Le souverain aura le dernier mot


Ce n’est pas un secret que la clientèle commerciale représente 80% du chiffre d’affaires de La Poste. Ce sont donc ces milieux qui profiteraient en premier lieu d’une ouverture totale du marché et de la baisse des prix. Ce sont, toutefois, les particuliers qui décideront, en fin de compte, dans l’isoloir de l’évolution du marché suisse. C’est pourquoi même les partisans les plus véhéments d’une ouverture du marché ne peuvent être indifférents aux conditions générales dans lesquelles se libéralise le marché postal. L’une d’entre elles concerne la haute qualité de la desserte de base. Sur ce point, nous sommes champions. En effet, les Suisses et les Suissesses n’entendent pas seulement par là un service couvrant l’ensemble du territoire, avec des prestations de bonne qualité, offertes partout selon les mêmes principes et à des prix convenables.

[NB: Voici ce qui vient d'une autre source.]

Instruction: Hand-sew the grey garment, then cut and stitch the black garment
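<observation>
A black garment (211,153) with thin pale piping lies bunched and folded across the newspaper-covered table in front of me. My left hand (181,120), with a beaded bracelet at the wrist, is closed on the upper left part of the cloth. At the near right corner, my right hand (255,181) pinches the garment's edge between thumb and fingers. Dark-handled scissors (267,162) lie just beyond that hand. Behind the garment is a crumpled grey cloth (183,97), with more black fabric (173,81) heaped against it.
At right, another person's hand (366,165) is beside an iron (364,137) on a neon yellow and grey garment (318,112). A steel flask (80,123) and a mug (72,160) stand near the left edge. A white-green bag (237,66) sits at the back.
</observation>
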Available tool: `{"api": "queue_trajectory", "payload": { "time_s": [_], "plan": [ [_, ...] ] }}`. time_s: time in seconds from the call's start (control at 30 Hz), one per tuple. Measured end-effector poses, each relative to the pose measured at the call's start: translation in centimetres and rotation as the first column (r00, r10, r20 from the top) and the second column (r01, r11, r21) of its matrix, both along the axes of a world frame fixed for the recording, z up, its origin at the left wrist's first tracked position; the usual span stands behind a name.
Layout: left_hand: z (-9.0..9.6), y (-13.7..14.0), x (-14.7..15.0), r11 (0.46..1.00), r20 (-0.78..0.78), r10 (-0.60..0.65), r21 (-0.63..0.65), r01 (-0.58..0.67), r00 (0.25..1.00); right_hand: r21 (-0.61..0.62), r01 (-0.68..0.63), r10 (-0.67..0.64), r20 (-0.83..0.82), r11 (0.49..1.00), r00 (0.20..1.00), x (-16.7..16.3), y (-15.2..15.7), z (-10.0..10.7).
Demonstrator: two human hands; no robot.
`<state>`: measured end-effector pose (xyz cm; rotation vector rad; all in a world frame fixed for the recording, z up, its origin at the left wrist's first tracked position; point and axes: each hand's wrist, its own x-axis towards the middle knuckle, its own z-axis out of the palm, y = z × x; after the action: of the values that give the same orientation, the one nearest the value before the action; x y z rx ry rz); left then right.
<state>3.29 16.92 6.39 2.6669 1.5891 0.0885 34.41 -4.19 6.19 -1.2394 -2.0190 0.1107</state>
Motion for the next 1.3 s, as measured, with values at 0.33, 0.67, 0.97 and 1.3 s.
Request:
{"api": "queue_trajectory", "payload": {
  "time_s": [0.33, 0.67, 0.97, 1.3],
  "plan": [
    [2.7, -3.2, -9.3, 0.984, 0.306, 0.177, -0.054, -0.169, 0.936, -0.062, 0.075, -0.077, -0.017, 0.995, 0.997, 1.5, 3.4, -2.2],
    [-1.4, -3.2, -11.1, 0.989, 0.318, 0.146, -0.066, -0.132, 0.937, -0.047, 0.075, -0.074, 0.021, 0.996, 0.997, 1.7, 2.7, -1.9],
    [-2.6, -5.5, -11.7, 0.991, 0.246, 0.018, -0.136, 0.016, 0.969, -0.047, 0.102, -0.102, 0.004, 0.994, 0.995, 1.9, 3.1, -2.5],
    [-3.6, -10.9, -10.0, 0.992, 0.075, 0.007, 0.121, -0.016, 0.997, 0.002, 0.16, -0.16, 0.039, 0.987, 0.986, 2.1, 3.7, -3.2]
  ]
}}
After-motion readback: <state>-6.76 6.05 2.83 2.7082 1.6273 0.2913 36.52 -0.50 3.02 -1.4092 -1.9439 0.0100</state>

La desserte de base comprend aussi des infrastructures fortement développées (réseau de bureaux postaux) et des prestations en matière de trafic des paiements. Il ne faut pas croire que les Suisses et les Suissesses toléreront que l’on rogne sur la desserte de base uniquement sous prétexte qu’il faut libéraliser le marché postal.

La desserte de base doit être financée


À part La Poste, nul fournisseur de services postaux n’est aujourd’hui – et ne sera demain – en mesure d’assurer la desserte de base à l’échelle voulue et au niveau de qualité habituel. C’est pourquoi La Poste doit être indemnisée pour ce service rendu à la population suisse. Il existe différentes possibilités. Le mode de financement le plus simple et le plus sûr est de maintenir une limite de monopole. Nous plaidons pour le maintien des 100 grammes. À titre de compromis, on pourrait descendre à 50 grammes, mais ce «dernier kilomètre» du marché postal doit impérativement être conservé.

CCT sectorielle


Pour transfair, un autre préalable à la poursuite de l’ouverture du marché postal est le règlement des conditions d’engagement dans une convention collective de travail (CCT). La Poste ayant montré l’exemple, c’est aux concurrents d’amener leurs critères d’engagement à son niveau. Le «dumping» salarial et social ne sera pas toléré, tel est le prix de l’ouverture du marché postal!

Proposition de citation: Hugo Gerber (2007). Il n’est pas possible d’ouvrir le marché postal sans contrepartie. La Vie économique, 01 mai.